On 18.08.2012 08:52, Amit kapila wrote:
> Tom Lane Sent: Saturday, August 18, 2012 7:16 AM
>
>> so it merrily tries to compute a checksum on a gigabyte worth of data,
>> and soon falls off the end of memory.
>
>> In reality, inspection of the WAL file suggests that this is the end of
>> valid data and what should have happened is that replay just stopped.
>> The xl_len and so forth shown above are just garbage from off the end of
>> what was actually read from the file (everything beyond offset 0xcebff8
>> in file 4 is in fact zeroes).
>
>> I'm not sure whether this is just a matter of having failed to
>> sanity-check that xl_tot_len is at least SizeOfXLogRecord, or whether
>> there is a deeper problem with the new design of continuation records
>> that makes it impossible to validate records safely.
>
> Earlier there was a check related to total length in ReadRecord, before it calls RecordIsValid()
> if (record->xl_tot_len< SizeOfXLogRecord + record->xl_len ||
> record->xl_tot_len> SizeOfXLogRecord + record->xl_len +
> XLR_MAX_BKP_BLOCKS * (sizeof(BkpBlock) + BLCKSZ))
>
> I think that missing check of total length has caused this problem. However now this check will be different.

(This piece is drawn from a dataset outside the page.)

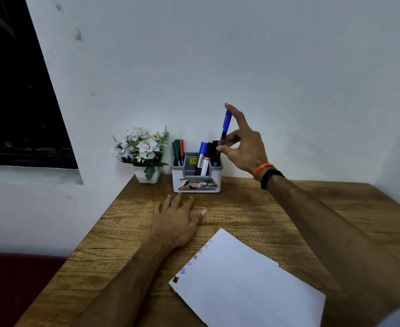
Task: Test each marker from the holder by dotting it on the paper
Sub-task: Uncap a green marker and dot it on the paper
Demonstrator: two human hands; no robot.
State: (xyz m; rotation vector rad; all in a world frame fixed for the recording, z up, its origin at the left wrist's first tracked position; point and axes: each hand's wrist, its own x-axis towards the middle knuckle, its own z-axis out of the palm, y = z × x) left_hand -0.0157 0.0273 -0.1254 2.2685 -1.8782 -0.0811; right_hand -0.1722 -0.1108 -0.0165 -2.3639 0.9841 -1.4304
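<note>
A white and grey marker holder [196,182] stands at the back of the wooden desk, against the wall. Green and red markers [178,149] stick up from its left slot; blue and black markers [205,156] fill the middle and right. My right hand [243,147] pinches a thin blue-capped marker [225,128] upright, its lower end at the holder's right slot, with the index finger stretched up. My left hand [177,220] rests flat on the desk in front of the holder. A white paper [246,284] lies near me, with several coloured marks along its left edge.
A small white pot of white artificial flowers [142,154] stands left of the holder. The wooden desk [253,213] meets the white wall at its back and on the right. A dark window fills the upper left. A dark red surface lies below the desk's left edge.
</note>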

That check still exists, in ValidXLogRecordHeader(). However, we now
allocate the buffer for the whole record before that check, based on
xl_tot_len, if the record header is split across pages. The theory in
allocating the buffer is that a bogus xl_tot_len field will cause the
malloc() to fail, returning NULL, and we treat that the same as a broken
header. However, with memory overcommit, what happens is that the
malloc() succeeds, but the process is killed when it actually tries to
use all that memory.

I think we need to delay the allocation of the record buffer. We need to
read and validate the whole record header first, like we did before,
before we trust xl_tot_len enough to call malloc() with it. I'll take a
shot at doing that.

--
Heikki Linnakangas
EnterpriseDB http://www.enterprisedb.com


From: Tom Lane <tgl(at)sss(dot)pgh(dot)pa(dot)us>
To: Heikki Linnakangas <heikki(dot)linnakangas(at)enterprisedb(dot)com>
Cc: Amit kapila <amit(dot)kapila(at)huawei(dot)com>, "pgsql-hackers(at)postgreSQL(dot)org" <pgsql-hackers(at)postgreSQL(dot)org>
Subject: Re: New WAL code dumps core trivially on replay of bad data
Date: 2012-08-20 14:04:52
Message-ID: 28954.1345471492@sss.pgh.pa.us
Views: Raw Message | Whole Thread | Download mbox | Resend email
Lists: pgsql-hackers

Heikki Linnakangas <heikki(dot)linnakangas(at)enterprisedb(dot)com> writes:
> On 18.08.2012 08:52, Amit kapila wrote:
>> I think that missing check of total length has caused this problem. However now this check will be different.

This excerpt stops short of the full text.